Task item :: Across the listing that follows, establish how many lines contain the string "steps" and provide that number by itself.
+++
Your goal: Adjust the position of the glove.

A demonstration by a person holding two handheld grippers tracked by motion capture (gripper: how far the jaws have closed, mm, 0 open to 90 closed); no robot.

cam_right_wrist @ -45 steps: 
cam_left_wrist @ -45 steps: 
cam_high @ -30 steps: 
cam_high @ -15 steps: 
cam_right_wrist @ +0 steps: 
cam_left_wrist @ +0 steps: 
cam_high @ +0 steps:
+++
Answer section :: 7